Retype, word for word, each line between the lines holding "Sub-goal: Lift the" and "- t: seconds", inclusive, and leave the rest of the data alone.

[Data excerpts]

================================

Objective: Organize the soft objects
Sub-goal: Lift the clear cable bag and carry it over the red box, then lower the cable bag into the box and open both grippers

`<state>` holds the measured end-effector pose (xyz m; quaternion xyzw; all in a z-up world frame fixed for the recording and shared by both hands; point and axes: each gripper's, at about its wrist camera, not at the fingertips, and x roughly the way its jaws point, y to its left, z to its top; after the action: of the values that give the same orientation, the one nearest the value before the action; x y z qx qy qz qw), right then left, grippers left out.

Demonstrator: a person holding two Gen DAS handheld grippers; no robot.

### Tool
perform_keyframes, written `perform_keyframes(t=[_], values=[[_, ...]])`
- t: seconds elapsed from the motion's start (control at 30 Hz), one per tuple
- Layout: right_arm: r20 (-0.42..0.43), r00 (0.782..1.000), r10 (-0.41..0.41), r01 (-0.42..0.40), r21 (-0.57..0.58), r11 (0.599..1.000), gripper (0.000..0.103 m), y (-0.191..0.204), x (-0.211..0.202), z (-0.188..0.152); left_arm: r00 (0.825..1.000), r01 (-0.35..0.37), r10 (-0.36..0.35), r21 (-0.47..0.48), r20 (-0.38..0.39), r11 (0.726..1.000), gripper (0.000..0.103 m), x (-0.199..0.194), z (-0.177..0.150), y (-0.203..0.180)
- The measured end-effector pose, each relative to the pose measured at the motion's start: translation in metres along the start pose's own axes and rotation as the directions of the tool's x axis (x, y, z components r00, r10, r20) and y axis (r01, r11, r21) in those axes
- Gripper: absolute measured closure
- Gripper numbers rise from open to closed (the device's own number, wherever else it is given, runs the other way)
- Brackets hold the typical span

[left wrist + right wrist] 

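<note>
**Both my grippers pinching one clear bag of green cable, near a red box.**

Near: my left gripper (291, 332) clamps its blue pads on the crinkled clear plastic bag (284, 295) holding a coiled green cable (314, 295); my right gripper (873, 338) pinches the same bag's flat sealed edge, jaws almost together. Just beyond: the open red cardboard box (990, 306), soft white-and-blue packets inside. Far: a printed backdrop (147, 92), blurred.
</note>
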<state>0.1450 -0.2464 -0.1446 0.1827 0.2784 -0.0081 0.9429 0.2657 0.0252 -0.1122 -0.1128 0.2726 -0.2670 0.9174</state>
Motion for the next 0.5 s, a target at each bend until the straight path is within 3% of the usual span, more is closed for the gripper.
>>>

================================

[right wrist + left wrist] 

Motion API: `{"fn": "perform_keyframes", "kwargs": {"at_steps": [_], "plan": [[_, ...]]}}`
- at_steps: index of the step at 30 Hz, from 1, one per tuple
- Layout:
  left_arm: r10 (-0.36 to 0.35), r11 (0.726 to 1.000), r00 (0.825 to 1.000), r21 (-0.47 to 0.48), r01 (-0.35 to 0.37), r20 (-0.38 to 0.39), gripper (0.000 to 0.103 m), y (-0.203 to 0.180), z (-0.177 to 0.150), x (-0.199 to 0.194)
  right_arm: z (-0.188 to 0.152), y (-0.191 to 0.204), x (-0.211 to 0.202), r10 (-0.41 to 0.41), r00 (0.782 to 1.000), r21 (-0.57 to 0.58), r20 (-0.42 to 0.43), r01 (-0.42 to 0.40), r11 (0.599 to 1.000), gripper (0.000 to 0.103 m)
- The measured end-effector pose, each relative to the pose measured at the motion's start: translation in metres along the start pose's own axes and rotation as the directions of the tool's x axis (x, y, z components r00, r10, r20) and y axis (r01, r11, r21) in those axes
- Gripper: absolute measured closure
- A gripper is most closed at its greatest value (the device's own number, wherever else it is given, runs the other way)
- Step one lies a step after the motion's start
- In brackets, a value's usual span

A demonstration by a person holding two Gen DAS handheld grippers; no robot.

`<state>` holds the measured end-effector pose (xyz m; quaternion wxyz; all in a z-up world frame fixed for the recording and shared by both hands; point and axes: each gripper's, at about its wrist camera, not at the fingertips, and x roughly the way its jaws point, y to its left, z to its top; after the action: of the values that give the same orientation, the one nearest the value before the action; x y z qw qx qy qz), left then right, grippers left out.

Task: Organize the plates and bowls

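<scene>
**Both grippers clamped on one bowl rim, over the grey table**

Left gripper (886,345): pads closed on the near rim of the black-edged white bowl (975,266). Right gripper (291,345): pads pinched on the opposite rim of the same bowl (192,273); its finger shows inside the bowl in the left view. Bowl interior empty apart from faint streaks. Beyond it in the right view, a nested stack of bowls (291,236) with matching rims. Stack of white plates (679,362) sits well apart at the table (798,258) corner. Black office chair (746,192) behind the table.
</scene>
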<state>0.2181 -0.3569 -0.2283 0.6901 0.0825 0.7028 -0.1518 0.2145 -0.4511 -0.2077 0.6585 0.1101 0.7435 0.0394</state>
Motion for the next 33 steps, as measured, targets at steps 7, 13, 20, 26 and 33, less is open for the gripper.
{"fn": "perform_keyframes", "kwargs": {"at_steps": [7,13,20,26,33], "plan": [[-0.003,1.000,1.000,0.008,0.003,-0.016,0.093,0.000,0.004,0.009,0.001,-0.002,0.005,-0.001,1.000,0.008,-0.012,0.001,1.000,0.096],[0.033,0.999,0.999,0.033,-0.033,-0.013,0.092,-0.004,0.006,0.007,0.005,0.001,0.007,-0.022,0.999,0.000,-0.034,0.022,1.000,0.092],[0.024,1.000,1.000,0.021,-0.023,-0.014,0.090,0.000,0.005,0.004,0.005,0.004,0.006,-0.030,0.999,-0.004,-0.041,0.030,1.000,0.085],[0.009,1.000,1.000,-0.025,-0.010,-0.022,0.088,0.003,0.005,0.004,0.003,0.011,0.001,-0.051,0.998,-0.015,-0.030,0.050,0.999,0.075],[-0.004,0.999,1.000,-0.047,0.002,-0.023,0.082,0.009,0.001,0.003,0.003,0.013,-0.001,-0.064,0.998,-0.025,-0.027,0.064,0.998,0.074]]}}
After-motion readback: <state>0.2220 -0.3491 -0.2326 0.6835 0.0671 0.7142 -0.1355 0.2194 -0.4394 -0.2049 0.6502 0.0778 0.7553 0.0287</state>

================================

◆ ANSWER TO THIS PROBLEM:
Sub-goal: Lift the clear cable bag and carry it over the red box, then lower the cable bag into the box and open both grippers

`<state>` holds the measured end-effector pose (xyz m; quaternion xyzw; all in a z-up world frame fixed for the recording and shared by both hands; point and axes: each gripper's, at about its wrist camera, not at the fingertips, and x roughly the way its jaws point, y to its left, z to its top; after the action: of the values that give the same orientation, the one nearest the value before the action; x y z qx qy qz qw), right then left, grippers left out.

Demonstrator: a person holding two Gen DAS handheld grippers; no robot.

### Tool
perform_keyframes, written `perform_keyframes(t=[_], values=[[_, ...]])`
- t: seconds elapsed from the motion's start (control at 30 Hz), one per tuple

Besides the given answer, there is nothing more to add.